Tuesday, February 23, 2010

The last conservative hope for Canada?

I was saddened to read in this morning’s National Post, John Ivison’s column about the fading away of Preston Manning’s Reform Party. Ivison reminds us that only ten MPs remain of the 52 elected in 1993. That was the fateful election that sounded the death knell of the Progressive Conservative Party of Canada, which won a shocking two seats in that election.

Of the ten MPs that remain, one—Keith Martin—now sits as a Grit and others, apparently, plan to sit out the next general election.

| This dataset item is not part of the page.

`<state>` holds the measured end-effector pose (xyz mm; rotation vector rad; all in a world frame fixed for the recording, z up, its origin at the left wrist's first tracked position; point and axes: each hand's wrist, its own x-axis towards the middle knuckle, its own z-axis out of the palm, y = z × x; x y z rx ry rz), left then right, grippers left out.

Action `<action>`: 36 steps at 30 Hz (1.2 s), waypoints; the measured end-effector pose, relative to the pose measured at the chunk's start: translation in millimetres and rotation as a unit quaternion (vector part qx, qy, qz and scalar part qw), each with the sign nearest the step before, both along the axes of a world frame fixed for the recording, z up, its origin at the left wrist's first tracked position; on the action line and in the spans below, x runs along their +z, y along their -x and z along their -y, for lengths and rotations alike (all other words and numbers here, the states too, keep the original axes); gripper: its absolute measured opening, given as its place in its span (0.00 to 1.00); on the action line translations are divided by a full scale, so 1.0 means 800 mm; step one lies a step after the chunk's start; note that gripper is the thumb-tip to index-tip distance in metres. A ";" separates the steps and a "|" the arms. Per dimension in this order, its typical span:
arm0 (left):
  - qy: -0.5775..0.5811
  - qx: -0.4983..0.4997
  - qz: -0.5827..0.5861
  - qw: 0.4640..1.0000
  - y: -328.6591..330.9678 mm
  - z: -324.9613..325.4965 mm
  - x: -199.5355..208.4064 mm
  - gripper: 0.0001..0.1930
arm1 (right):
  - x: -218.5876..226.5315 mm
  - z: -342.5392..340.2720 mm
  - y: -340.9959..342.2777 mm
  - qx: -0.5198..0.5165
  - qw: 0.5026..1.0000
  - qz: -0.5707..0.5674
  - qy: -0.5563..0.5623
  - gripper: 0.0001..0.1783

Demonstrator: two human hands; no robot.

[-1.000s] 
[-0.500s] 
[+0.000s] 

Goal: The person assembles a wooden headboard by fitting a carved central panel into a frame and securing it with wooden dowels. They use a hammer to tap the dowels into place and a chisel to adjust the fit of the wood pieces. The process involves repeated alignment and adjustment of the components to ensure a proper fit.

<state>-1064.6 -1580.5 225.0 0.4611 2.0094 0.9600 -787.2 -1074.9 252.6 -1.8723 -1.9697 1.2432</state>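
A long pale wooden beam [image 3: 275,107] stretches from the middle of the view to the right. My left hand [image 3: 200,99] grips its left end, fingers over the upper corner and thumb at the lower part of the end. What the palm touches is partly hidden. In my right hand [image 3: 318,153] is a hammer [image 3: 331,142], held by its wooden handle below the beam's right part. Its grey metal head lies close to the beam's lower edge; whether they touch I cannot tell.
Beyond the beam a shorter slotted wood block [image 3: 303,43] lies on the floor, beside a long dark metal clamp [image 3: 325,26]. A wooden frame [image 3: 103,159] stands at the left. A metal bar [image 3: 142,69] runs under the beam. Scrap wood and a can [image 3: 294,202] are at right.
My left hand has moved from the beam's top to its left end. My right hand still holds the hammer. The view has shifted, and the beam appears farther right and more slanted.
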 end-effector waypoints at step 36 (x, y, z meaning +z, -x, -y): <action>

Thus we are witnessing the passing of an interesting time in Canadian politics.

I campaigned and voted for Burlington’s PC candidate in that and the 1997 election—as I always did in those days. He lost both times due to the divided right. I would later switch to the Reform Party after the rump of the PC party (fifth party in the House with 20 MPs) lost its leader and turned once again to Joe Clark, who led Tories to another humiliating defeat in 2000, managing to hang on to only 12 seats, a loss of eight seats and the bare minimum necessary for official party status in the House of Commons. Jean Charest, at least, had led the party to a modest recovery in the 1997 election. The PC party was no longer a national force as virtually all of its sitting members came from east of Quebec.

I never saw Joe Clark as a Leader of anything. He could toss the BS with the best, but lacked the stuff of which statesmen are made. At least, that’s the way I saw it. The day I heard he was running a second time for the party’s leadership and was considered likely to win, I resigned my membership. I never actually joined the Reformers, but voted for their local candidate until the formation of the CPC.

Reform was a bit of a dream really, with little chance of ever governing Canada. I did like its grass roots emphasis though and had hoped more of its conservatism would survive in any party that successfully united the right.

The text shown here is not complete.